Explore / Mental Health / Self-Care / Wellness

SelfCare Sunday – A Walk in the Woods

For many folks, including the family I was raised in, Sundays are a traditional time of rest and reflection.  I wanted to incorporate this tradition into my busy modern life by aligning my self-care and spiritual practices on Sundays.  In my ongoing struggles with mental health & recovery (anxiety, depression, OCD, post-concussion syndrome) I have learned the importance of proactive self-care in living and managing a healthy and fulfilling life.  Everyone’s recovery journey is different, but for most people I’ve met: creating and maintaining a self-directed plan with healthy self-care habits can have remarkable positive outcomes on personal mental health and wellness.

I often find myself dealing with the symptoms of Anxiety: rising heart-rate, tension in my body, rumination, pacing, easily startled, a feeling of edginess & agitation.  When this happens, one of my go-to  going for a “grounding” walk in the woods, a park, a quiet street.  I find this mindful way of walking really relieves or eases those symptoms.

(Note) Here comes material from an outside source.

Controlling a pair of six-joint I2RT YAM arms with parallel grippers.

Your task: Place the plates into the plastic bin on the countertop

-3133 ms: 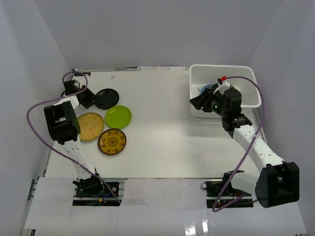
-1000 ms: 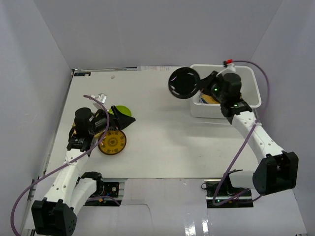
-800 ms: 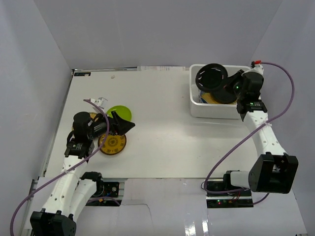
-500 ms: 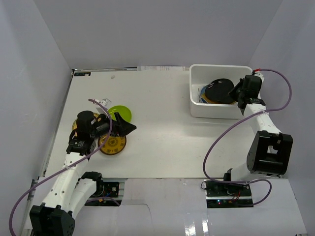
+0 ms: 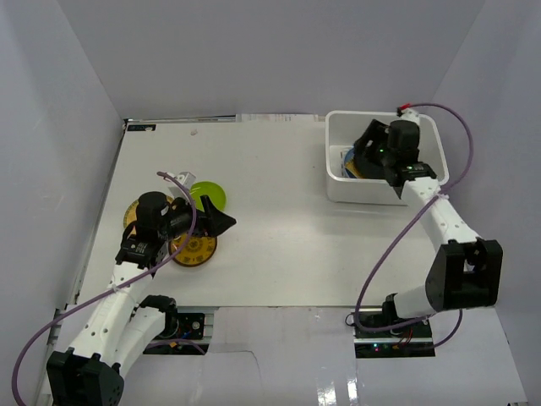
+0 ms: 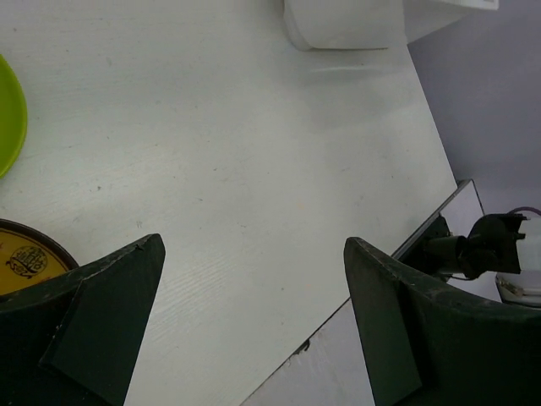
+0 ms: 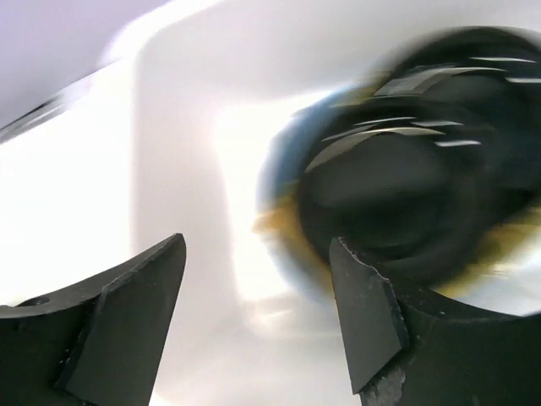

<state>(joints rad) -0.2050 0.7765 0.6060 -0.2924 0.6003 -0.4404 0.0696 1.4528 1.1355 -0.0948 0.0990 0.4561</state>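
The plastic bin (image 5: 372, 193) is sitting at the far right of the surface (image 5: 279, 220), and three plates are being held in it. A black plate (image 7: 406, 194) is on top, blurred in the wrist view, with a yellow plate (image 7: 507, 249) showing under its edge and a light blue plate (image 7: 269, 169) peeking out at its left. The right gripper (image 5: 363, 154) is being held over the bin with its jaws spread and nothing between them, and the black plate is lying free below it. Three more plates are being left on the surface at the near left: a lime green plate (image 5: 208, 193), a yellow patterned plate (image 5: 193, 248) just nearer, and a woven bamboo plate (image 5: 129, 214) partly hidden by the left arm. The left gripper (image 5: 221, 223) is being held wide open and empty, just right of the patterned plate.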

Grounding is a set of simple strategies to detach from emotional pain (e.g., craving, anger, sadness). Distraction works by focusing outward on the external world, rather than inward toward the self. You can also think of it as “distraction,” “centering,” “a safe place,” “looking outward,” or “healthy detachment.”  When you are overwhelmed with emotional pain, you need a way to detach so that you can gain control over your feelings and stay safe. Grounding “anchors” you to the present and to reality. – Behavior Health Resources

Grounding is helpful when one finds themself losing touch with the present moment.
Grounding decreases hyper-arousal, using as many senses as possible to reconnect to the present.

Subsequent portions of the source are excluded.